_Task brief_
The output should be all lines of the entries below in which the word "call" occurs.

(Dataset items)
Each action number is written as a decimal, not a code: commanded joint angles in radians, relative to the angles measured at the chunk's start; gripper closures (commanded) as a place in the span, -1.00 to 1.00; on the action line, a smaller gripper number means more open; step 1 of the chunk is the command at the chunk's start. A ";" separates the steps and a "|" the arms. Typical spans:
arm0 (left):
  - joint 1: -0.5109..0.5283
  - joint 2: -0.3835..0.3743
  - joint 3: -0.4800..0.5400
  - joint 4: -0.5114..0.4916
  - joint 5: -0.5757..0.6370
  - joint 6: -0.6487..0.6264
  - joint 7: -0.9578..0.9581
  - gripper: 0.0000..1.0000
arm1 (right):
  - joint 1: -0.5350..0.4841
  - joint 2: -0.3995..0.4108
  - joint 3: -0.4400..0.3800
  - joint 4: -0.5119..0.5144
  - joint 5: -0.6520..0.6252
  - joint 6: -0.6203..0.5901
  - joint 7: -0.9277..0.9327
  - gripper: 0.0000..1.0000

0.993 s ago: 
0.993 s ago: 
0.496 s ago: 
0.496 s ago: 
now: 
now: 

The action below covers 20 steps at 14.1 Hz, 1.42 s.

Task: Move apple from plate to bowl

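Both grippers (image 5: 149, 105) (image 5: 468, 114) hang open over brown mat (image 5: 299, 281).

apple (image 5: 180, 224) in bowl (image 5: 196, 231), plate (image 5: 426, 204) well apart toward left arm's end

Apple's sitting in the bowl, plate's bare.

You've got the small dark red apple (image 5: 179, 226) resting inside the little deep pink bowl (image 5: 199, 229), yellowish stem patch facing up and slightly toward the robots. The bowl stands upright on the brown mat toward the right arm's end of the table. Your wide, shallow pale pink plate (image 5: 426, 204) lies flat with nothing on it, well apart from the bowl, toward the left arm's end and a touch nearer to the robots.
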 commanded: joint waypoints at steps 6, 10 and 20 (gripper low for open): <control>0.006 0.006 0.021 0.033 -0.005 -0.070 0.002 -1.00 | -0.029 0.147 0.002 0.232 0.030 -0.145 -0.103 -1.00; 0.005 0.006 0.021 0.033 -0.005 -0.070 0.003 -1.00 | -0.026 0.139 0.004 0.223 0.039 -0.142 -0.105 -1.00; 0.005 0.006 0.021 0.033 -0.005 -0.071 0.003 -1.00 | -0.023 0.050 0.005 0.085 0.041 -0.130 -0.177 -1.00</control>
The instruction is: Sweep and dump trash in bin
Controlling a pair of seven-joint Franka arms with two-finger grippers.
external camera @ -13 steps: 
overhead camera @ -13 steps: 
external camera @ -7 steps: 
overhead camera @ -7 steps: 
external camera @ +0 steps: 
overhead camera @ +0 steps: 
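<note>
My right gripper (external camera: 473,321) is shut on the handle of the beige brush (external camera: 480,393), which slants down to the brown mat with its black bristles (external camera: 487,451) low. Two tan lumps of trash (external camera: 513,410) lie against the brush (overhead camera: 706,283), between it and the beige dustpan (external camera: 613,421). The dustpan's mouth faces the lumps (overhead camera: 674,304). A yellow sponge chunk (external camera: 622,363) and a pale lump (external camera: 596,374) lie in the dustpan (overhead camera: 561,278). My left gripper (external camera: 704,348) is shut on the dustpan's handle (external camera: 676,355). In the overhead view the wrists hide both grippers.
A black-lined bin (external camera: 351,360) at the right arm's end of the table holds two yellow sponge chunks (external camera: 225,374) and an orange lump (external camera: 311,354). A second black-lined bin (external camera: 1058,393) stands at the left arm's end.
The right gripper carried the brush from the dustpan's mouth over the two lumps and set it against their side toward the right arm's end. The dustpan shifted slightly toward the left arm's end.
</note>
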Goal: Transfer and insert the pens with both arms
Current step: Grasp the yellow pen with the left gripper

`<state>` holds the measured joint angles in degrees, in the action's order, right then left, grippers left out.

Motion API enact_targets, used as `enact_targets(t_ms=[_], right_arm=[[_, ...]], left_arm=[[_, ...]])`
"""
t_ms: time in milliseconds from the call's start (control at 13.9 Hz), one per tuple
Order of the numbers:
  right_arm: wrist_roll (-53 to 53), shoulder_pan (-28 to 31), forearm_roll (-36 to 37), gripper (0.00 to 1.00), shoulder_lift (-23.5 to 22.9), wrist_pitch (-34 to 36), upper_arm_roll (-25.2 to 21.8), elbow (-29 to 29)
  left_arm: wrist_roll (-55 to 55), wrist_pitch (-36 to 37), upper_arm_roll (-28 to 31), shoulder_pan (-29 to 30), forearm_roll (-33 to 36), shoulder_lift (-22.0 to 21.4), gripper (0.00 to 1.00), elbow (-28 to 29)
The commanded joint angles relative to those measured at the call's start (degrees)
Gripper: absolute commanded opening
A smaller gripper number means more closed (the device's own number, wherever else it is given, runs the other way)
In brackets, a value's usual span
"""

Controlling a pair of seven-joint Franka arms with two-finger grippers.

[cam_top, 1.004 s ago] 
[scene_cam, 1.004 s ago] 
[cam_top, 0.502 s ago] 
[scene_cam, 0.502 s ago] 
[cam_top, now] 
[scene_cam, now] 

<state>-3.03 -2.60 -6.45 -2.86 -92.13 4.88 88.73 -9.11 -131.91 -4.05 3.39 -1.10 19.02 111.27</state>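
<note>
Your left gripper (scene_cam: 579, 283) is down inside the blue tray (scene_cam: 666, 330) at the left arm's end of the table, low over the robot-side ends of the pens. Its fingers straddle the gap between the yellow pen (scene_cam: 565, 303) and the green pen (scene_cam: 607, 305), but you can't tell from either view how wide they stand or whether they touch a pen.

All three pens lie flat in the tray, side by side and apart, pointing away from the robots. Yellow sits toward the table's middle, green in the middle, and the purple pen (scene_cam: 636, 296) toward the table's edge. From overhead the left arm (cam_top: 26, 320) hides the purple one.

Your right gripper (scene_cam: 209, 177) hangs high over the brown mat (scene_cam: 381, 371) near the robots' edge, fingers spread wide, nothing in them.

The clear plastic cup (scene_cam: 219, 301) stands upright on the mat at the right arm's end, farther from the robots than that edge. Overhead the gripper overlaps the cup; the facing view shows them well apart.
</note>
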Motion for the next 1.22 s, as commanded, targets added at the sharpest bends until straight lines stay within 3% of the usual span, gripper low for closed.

_Expected output_
t_ms: time in milliseconds from the call's start (control at 13.9 Hz), one per tuple
The commanded joint angles relative to those measured at the call's start (degrees)

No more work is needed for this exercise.